Requirement | Go through the listing and retype each line exactly.

Source material |
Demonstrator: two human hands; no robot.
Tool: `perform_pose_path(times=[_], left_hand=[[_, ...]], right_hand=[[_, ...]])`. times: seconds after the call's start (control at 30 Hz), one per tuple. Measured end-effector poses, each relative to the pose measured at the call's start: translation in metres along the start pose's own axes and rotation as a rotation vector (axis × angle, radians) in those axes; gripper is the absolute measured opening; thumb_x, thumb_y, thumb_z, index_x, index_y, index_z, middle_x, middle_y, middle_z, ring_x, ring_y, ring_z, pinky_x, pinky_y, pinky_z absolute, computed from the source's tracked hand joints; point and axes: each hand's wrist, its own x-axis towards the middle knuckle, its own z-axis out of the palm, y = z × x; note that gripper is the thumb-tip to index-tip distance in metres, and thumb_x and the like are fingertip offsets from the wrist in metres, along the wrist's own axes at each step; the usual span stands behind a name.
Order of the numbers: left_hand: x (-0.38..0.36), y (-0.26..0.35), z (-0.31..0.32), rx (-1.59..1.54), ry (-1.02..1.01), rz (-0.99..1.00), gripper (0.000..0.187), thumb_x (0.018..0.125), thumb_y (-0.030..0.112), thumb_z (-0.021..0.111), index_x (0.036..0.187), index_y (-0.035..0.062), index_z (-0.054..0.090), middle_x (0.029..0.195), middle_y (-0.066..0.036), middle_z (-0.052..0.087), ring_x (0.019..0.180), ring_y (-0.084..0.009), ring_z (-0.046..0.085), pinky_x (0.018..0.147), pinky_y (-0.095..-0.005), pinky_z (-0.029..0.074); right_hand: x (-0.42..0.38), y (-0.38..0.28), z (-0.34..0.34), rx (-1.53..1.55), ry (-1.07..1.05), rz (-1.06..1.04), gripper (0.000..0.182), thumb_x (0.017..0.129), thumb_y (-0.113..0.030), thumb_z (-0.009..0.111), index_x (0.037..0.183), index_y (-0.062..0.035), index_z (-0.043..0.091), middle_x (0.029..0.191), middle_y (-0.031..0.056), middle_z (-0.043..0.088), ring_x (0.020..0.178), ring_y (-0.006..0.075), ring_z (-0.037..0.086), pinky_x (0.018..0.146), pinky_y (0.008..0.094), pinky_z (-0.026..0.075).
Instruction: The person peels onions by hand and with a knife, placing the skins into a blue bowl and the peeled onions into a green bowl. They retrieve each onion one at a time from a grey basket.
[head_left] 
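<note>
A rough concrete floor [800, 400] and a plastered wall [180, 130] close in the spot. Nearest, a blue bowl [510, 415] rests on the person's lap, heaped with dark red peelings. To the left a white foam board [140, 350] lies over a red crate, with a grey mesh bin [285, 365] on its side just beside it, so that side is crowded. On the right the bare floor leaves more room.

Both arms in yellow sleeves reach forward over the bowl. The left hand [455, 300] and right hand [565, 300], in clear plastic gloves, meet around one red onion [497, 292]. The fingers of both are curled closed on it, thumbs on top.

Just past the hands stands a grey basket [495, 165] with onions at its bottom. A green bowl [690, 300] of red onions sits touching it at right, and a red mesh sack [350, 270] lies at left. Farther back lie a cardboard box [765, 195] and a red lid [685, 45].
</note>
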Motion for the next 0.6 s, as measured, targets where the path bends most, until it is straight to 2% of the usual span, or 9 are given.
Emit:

Answer box |
Demonstrator: two human hands; no robot.
Tool: `perform_pose_path(times=[_], left_hand=[[_, ...]], right_hand=[[_, ...]])`. times: seconds after the call's start (control at 30 Hz), one per tuple. Measured end-effector poses, each relative to the pose measured at the call's start: translation in metres along the start pose's own axes and rotation as a rotation vector (axis × angle, radians) in those axes; gripper is the absolute measured opening; thumb_x, thumb_y, thumb_z, index_x, index_y, index_z, middle_x, middle_y, middle_z, ring_x, ring_y, ring_z, pinky_x, pinky_y, pinky_z absolute, computed from the source's tracked hand joints; point and axes: each hand's wrist, its own x-axis towards the middle knuckle, its own z-axis out of the palm, y = z × x; note that gripper is the thumb-tip to index-tip distance in metres, and thumb_x and the like are fingertip offsets from the wrist in metres, along the wrist's own axes at each step; the usual span stands behind a name.
Order of the numbers: left_hand: x (-0.38..0.36), y (-0.26..0.35), z (-0.31..0.32), rx (-1.59..1.54), ry (-1.02..1.01), rz (-0.99..1.00), gripper (0.000..0.187), thumb_x (0.018..0.125), thumb_y (-0.030..0.112), thumb_z (-0.021..0.111), index_x (0.036..0.187), index_y (-0.035..0.062), index_z (-0.054..0.090), middle_x (0.029..0.195), middle_y (-0.066..0.036), middle_z (-0.052..0.087), ring_x (0.019..0.180), ring_y (-0.084..0.009), ring_z (-0.046..0.085), pinky_x (0.018..0.147), pinky_y (-0.095..-0.005), pinky_z (-0.029..0.074); right_hand: x (-0.42..0.38), y (-0.38..0.28), z (-0.34..0.34), rx (-1.53..1.55), ry (-1.07..1.05), rz (-1.06..1.04), gripper (0.000..0.182), thumb_x (0.017..0.129), thumb_y (-0.113..0.030), thumb_z (-0.009..0.111), index_x (0.037..0.183), index_y (-0.062..0.035), index_z (-0.043..0.091), middle_x (0.029..0.191), middle_y (-0.031..0.056), middle_z (-0.043..0.088), ring_x (0.020..0.178), ring_y (-0.006..0.075), ring_z (-0.037..0.086), pinky_x (0.018..0.146), pinky_y (0.008..0.094), pinky_z (-0.026..0.075).
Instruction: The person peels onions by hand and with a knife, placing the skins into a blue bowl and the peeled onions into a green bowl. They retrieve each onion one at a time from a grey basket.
[head_left] 
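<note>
A rough concrete floor [800, 400] and a plastered wall [180, 130] close in the spot. Nearest, a blue bowl [510, 415] rests on the person's lap, heaped with dark red peelings. To the left a white foam board [140, 350] lies over a red crate, with a grey mesh bin [285, 365] on its side just beside it, so that side is crowded. On the right the bare floor leaves more room.

Both arms in yellow sleeves reach forward over the bowl. The left hand [455, 300] and right hand [565, 300], in clear plastic gloves, meet around one red onion [497, 292]. The fingers of both are curled closed on it, thumbs on top.

Just past the hands stands a grey basket [495, 165] with onions at its bottom. A green bowl [690, 300] of red onions sits touching it at right, and a red mesh sack [350, 270] lies at left. Farther back lie a cardboard box [765, 195] and a red lid [685, 45].
</note>
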Motion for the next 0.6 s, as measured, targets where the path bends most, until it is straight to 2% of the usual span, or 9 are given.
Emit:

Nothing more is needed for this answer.